▼▼▼

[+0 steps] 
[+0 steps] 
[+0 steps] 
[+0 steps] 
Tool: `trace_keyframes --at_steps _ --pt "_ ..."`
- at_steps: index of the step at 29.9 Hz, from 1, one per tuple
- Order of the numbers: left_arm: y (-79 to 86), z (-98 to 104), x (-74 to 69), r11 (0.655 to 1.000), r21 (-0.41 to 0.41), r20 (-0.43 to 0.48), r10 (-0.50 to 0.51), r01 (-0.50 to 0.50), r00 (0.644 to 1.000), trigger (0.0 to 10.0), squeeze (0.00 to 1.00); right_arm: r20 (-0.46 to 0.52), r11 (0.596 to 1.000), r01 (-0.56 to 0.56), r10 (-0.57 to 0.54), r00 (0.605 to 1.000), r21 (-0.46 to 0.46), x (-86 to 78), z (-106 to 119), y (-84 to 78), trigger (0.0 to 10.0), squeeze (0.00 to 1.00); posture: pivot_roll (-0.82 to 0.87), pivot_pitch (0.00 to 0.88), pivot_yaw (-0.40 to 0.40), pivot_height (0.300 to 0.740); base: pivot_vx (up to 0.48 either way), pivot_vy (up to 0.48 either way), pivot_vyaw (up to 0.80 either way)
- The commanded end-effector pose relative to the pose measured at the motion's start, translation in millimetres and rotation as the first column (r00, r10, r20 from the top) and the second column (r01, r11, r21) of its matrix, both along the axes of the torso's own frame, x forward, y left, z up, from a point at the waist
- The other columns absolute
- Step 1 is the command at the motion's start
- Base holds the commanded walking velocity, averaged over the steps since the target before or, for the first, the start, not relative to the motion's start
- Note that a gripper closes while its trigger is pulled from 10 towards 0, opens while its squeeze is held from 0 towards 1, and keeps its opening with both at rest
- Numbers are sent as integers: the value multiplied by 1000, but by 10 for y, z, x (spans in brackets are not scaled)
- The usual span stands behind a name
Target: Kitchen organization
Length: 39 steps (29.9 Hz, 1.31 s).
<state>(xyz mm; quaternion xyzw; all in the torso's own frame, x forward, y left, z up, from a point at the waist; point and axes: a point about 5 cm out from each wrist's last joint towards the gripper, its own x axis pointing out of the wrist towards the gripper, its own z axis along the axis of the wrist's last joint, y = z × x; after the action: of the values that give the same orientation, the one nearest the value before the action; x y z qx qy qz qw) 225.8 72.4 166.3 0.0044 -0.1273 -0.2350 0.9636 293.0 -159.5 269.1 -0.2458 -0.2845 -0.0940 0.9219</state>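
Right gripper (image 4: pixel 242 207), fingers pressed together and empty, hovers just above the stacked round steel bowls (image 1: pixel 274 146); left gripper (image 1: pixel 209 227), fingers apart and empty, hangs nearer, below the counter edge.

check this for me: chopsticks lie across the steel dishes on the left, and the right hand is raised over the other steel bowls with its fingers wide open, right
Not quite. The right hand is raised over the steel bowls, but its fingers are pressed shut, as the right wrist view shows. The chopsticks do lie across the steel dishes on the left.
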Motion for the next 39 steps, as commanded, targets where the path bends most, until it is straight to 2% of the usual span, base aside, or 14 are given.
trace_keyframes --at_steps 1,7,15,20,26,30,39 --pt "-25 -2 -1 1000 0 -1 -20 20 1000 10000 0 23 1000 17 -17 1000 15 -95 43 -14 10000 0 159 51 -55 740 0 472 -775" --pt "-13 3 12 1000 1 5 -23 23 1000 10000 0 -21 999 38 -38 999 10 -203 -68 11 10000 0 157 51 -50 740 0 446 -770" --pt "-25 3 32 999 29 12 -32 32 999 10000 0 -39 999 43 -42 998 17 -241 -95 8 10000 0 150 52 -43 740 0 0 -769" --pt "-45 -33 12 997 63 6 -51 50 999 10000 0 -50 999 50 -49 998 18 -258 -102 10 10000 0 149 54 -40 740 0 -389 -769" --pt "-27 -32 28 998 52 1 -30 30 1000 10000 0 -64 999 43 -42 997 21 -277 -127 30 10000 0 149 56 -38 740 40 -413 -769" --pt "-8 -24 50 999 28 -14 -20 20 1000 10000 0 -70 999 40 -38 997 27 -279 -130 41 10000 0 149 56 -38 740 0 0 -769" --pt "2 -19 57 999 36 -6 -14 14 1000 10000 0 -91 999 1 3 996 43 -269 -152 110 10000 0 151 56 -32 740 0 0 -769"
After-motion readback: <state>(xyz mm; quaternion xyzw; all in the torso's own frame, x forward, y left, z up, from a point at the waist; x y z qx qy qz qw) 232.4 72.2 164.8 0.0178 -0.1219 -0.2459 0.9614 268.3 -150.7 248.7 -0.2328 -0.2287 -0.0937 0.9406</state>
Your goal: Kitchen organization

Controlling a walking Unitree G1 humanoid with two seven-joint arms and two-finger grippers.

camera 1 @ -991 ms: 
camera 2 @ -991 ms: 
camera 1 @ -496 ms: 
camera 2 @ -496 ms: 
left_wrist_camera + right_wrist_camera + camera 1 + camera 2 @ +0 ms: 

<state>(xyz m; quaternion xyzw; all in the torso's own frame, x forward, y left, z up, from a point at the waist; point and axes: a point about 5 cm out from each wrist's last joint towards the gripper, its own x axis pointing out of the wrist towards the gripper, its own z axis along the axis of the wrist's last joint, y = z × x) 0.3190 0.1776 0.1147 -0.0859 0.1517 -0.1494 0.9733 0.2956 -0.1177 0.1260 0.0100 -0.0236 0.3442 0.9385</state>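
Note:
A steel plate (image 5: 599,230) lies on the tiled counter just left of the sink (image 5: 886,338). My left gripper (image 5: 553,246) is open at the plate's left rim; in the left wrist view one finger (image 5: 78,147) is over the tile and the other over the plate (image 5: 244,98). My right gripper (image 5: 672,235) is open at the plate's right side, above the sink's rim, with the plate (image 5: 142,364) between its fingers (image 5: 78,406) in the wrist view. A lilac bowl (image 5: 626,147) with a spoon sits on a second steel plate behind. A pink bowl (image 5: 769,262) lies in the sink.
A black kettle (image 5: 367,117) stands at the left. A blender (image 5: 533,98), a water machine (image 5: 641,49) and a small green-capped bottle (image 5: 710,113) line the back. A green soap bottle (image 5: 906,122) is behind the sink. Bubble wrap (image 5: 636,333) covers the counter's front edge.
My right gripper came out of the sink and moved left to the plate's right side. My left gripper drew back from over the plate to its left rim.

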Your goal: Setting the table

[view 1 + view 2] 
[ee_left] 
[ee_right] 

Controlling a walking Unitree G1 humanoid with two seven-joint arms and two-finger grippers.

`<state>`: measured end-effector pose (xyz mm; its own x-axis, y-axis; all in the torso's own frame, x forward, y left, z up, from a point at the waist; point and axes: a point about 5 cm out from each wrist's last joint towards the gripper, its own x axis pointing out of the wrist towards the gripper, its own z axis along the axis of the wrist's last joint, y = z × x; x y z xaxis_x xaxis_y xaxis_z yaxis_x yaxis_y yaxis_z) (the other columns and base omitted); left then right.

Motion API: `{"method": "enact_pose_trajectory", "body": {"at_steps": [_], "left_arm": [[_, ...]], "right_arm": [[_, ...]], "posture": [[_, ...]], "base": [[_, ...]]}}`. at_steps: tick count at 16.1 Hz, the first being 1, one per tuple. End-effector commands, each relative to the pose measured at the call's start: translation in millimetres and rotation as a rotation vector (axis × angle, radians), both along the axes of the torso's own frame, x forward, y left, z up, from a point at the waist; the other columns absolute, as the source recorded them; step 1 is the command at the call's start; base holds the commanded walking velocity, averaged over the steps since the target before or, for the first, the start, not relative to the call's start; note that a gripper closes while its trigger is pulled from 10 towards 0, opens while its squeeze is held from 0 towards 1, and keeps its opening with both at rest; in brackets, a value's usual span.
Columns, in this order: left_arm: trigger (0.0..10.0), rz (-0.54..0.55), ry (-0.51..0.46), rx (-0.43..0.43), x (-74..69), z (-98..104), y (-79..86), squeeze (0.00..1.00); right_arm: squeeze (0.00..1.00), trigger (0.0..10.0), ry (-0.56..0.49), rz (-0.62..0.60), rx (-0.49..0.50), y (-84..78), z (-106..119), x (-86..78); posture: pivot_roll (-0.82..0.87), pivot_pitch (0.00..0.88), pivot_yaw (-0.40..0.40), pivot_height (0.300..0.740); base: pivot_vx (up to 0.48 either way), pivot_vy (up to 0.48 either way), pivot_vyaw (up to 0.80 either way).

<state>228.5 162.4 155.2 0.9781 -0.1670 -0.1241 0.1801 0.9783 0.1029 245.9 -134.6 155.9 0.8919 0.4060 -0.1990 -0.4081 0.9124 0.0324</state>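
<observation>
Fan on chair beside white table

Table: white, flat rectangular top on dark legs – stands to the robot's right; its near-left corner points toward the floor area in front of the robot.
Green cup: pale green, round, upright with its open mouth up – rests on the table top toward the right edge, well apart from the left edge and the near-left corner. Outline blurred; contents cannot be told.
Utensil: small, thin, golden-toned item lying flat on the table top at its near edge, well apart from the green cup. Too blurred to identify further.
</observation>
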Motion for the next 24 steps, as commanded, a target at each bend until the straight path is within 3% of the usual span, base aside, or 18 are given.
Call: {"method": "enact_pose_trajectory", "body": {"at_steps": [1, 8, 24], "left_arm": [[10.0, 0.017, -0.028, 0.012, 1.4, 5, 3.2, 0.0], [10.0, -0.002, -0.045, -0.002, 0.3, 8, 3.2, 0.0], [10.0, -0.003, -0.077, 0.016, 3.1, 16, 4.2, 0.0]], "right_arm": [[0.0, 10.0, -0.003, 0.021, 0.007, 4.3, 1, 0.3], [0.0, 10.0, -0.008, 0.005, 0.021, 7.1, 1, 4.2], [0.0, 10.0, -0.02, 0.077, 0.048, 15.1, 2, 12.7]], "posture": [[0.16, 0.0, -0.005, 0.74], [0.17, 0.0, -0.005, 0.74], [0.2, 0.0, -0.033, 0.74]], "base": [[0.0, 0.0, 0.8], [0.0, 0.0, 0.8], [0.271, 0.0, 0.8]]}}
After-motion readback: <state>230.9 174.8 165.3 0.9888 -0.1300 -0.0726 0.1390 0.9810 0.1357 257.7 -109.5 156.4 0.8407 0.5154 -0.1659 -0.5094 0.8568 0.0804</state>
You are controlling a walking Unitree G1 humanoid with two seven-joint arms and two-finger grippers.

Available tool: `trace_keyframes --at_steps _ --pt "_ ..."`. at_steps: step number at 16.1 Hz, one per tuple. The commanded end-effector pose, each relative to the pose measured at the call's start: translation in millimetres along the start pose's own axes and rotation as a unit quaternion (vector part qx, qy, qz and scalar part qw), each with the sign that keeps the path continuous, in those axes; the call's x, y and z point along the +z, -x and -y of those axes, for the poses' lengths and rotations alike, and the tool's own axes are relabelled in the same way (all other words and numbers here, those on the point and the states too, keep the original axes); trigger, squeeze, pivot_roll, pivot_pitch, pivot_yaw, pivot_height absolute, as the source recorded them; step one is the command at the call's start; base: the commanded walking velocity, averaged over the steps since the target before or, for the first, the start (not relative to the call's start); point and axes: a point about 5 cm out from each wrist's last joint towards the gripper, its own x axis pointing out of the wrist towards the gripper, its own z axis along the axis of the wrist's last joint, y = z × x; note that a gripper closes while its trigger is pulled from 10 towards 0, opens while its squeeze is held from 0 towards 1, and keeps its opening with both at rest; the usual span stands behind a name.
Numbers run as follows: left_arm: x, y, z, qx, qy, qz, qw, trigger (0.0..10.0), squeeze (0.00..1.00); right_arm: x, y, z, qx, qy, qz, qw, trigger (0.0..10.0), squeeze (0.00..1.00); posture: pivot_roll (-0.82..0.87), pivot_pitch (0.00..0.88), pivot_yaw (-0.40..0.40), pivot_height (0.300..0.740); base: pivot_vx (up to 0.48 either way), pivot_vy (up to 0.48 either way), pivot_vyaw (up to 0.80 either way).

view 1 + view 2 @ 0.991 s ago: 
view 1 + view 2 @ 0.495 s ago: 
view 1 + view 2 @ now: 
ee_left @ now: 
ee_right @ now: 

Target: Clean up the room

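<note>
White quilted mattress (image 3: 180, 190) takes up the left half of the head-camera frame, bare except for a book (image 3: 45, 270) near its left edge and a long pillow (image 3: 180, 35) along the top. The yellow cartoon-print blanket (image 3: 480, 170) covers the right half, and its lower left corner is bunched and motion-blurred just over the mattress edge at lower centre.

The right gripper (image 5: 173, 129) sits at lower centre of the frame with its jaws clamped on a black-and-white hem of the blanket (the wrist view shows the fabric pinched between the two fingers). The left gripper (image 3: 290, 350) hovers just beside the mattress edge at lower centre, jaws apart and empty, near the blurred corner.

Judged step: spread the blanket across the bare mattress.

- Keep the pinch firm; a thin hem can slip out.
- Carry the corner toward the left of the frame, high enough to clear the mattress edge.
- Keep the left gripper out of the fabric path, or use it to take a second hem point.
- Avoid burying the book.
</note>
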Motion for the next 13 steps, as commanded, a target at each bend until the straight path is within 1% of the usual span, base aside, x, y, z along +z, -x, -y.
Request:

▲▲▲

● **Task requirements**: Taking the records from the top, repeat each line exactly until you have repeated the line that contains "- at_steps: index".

● **Answer to the problem**:
[+0 steps] 
[+0 steps] 
[+0 steps] 
[+0 steps] 
Tool: `trace_keyframes --at_steps _ --pt "_ ..."`
- at_steps: index of the step at 29.9 Hz, from 1, one per tuple

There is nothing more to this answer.